Get Organized for the New Year

It's that time of year for New Year's resolutions. Is one of yours to be more organized and productive at work? Here are a few out of the box suggestions for you:

  1. Exercise: Take a short brisk walk, do some yoga stretches, do a quick workout. Exercise reduces stress, and when you're less stressed you are better able to focus and get your work done efficiently. Researchers in Sweden discovered that people who take exercise breaks are more productive even when they work fewer hours. They are also healthier (sitting for extended times is not great for your health), and this translates into reduced rates of absence due to illness.
  2. Schmooze: Turns out folks who develop friendships with work colleagues are happier, communicate better, and work harder. A study from Tel Aviv University found that people who socialize at work are not only more productive, their bodies release hormones that contribute to better health. So go ahead - chat with your co-workers, tell a joke, share a potluck lunch - it's good for you and for your nonprofit.
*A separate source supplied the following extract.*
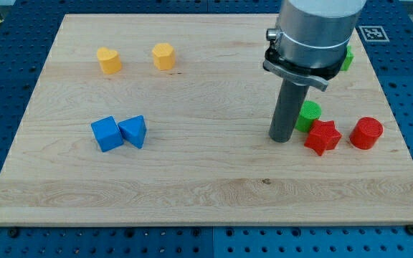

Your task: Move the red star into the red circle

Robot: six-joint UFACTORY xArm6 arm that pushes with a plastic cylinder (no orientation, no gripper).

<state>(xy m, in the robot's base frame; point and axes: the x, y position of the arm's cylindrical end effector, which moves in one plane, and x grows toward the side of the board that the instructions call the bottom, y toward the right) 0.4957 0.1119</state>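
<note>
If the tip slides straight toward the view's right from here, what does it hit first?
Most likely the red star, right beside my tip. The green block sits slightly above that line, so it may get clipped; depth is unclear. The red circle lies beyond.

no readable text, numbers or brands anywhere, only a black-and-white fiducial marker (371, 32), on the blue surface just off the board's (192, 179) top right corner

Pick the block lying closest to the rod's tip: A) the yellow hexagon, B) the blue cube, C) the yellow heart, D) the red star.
D: my tip sits just to the view's left of the red star, with the red circle on the star's far side; the blue and yellow blocks lie far off at the view's left.
</note>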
  3. Stand up: When you stand, whether while talking on the phone or at meetings, you get to the point faster and make decisions more efficiently. And your meetings and phone calls will be shorter. You could even try the latest fad - a standup desk.
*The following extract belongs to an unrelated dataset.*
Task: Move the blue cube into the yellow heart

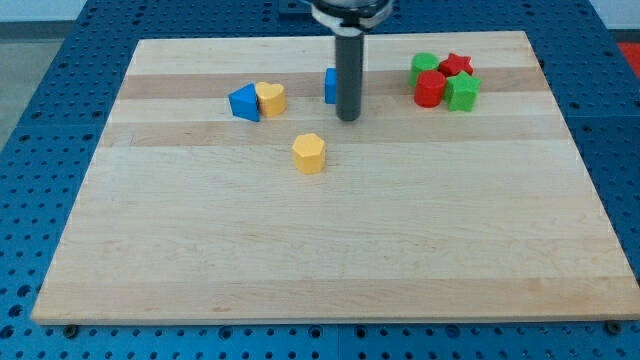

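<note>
A pale wooden bench (330, 250) is being shown lying on a blue perforated base (50, 50), with small coloured blocks gathered toward the view's top. A straight dark rod (348, 75) is being held upright over the bench, and my tip (348, 118) is being rested just at the view's right of the blue cube (329, 86), whose right part is being hidden behind the rod; whether the two are touching cannot be told. No pincer is being carried by this arm, so no spread or pressed state can be told.

The blue cube is being seen in the upper middle of the bench, near the rod and apart from the yellow heart-shaped block (271, 98), which is being placed to the view's left of it. A blue triangular block (244, 102) is being pressed against the heart's left side. A yellow hexagonal block (309, 153) is being left alone below these, toward the view's bottom, lower left of the tip.

At the view's upper right, four blocks are being clustered together: a green block (424, 67), a red star-shaped block (457, 65), a red rounded block (430, 89) and a green star-shaped block (463, 92). This cluster is being kept well apart from the rod.
</note>
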Motion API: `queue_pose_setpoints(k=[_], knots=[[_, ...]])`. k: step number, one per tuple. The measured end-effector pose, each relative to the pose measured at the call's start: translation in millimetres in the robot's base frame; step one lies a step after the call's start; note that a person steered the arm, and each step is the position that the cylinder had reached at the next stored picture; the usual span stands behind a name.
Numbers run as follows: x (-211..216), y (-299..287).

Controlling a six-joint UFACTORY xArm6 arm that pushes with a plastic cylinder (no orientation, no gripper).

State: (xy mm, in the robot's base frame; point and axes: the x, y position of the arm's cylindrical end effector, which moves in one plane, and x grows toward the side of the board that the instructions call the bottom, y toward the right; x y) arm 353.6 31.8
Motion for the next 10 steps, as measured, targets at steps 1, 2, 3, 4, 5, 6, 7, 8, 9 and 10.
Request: queue_pose_setpoints(k=[1, 2, 3, 4, 5, 6, 7, 8, 9, 10], knots=[[-22, 13], [-49, 13], [-55, 10], [-49, -8], [-48, -28], [-48, -43], [-48, -55], [-46, -68], [-41, -83], [-38, -94]])
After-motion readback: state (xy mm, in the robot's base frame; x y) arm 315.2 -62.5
  4. Listen to music: Believe it or not, research from the Journal of the American Medical Association shows that listening to your favorite music improves job performance - because it makes you feel happier plus drowns out external noise and commotion. Case in point: problem solving and accuracy improves when surgeons listen to their own favorite soundtracks.
  5. Break things down: Do you tend to put big difficult tasks at the bottom of your to-do list? All of us have jobs we just don't like to do, or that feel too daunting to begin. Don't put them off forever. Instead, get motivated by breaking challenging jobs into smaller, more manageable pieces. All of a sudden, that big job will begin to feel possible - and you'll get the satisfaction of crossing something off your list.
  6. Manage your emails: Are you drowning in email? Send fewer emails - and you'll get fewer in return Do you check your emails constantly throughout the day? Plan designated time slots for checking email, and resist that compelling email ding at all other times. Resolve to be specific and strategic about your email communications this year. Don't let email manage you - manage your email so you can focus on important jobs and goals to further your nonprofit mission.

Happy newly organized New Year to you all!